This spring, my six-year-old son has been asking for a swing set for the backyard. Now that his little brother is nearly two, I figured I’d look into getting one. We often go to a town playground on the weekends, but I figured a backyard playset would allow them to get some fresh air and burn off some energy after school, and before dinner, on weekdays. I began the hunt.
I started on the Internet at Google Maps: Swing sets near my ZIP code. I quickly found two stores within 10 minutes of my house, Timbergyms and Easter Jungle Gym. Great! I could “swing” by and see what they had, and even let my kids try them out. Both stores were very similar—they had wooden swing sets on display, offered free delivery and even free set-up for some models, and my kids loved them! One problem: the base-model sets started at about $1,700 and prices steadily rose from there! Want to replace a cloth roof with a wooden one? That’s extra. Want a swing seat appropriate for your two-year-old? That’s extra. At this rate, the sets quickly added up to about $4,000 and more! Suddenly the short ride to our town’s playground seemed like a better option.
I went back home and started cutting a hiking trail in the woods in the back yard. Maybe my kids wouldn’t mind playing on a rock or climbing a tree? But in the end, I still wanted a playset. But where could I find a cheaper model?
I had a brainstorm: Let’s check Walmart! I headed there with my six year old and finally found them: a couple of closed boxes that promised to become wooden swing sets. They ranged from $400-600, and the most expensive one had a wooden roof—something you’d only get at the other places for the price of a small used car. After about a half-hour of searching for a sales clerk, I discovered that Walmart couldn’t even supply me a picture of what these sets looked like once assembled. They suggested I look on the Internet. I went home.
On Walmart’s Web site, the sets looked nice. But I also checked Sam’s Club’s site and found the Taj Ma-play-scape I had been looking for: The Highlander! This thing had four levels, a picnic table, a wooden roof, and more for $998. A big bonus for me was that each ladder leading to the four levels was actually very small, making it easier for my two-year-old to navigate. The user reviews for it were great, but they did mention the assembly time: 20 to 40 hours to put it together. That’s right, 20 to 40 HOURS. With two kids, and two parents working, that seems kind of like a big commitment for our family.

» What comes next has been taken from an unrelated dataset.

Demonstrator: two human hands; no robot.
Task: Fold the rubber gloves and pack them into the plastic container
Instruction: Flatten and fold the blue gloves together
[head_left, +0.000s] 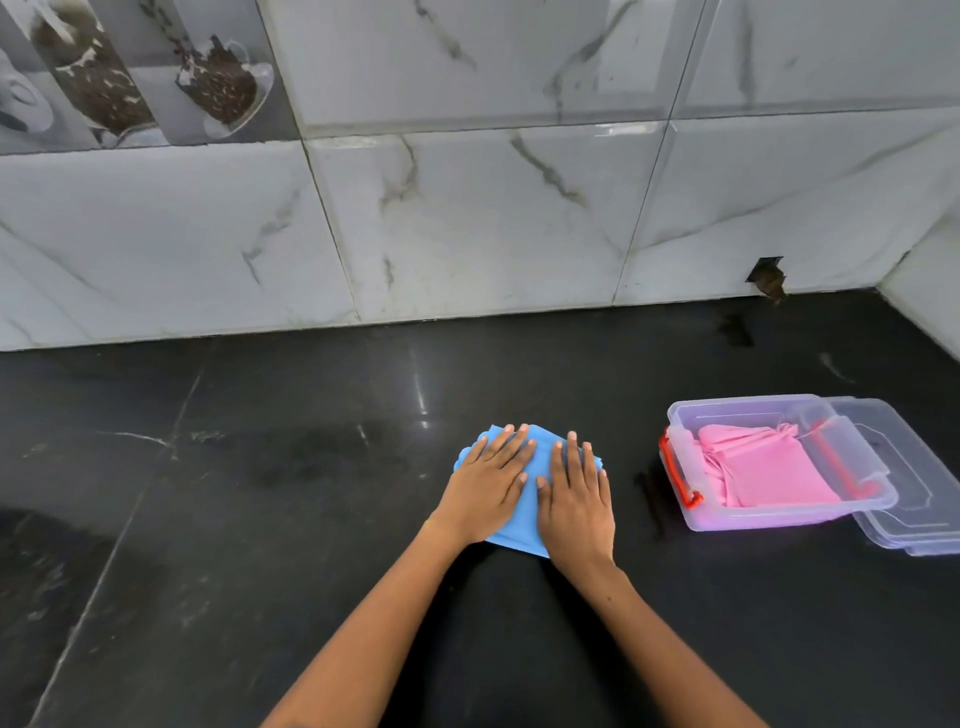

I found several companies that assemble these things, but a quoted fee of $600 seemed a bit high. I decided to try it myself. After all, my six-year-old loves projects—and what a project it would be.
Armed with a pickup truck, I headed off to Sam’s Club. With not much more effort than it takes to buy a 96-pack of toilet paper (well, maybe a little more), I soon had nearly 800 lbs. of lumber in four huge boxes, as well as a big slide, piled into the back of the truck. Game on! After all, I thought, I’m an engineer, how hard could this be? Did I mention there were literally hundreds of boards in those boxes that mostly looked the same? The good news is that my six-year-old was a great help finding the boards I needed and put washers on the bolts. After four hours, I had already erected the base. I felt l like I’m building an Amish barn.
Thoughts so far? It is a pretty incredible kit. I doubt I could even buy all the wood I needed for the thousand dollars the kit cost me. I haven’t found a single split board or an incorrectly pre-drilled hole, and all the boards are marked. To be honest, I’d really like to leave work now and continue the build. I doubt it is as sturdy as the big-dollar playscapes, but I have a feeling it will be just right for my two kids. (Learn about the importance of padding underneath any outdoor play equipment, and see the Consumer Product Safety Commission’s home playground safety guidelines.)
Follow-up. After about 21 hours of labor, and with some help from my Dad and my boys, I am very happy with the purchase. I really had a lot of fun assembling the kit, and my kids can't get enough of the playscape. In fact, the television hasn't gone on once since we assembled it.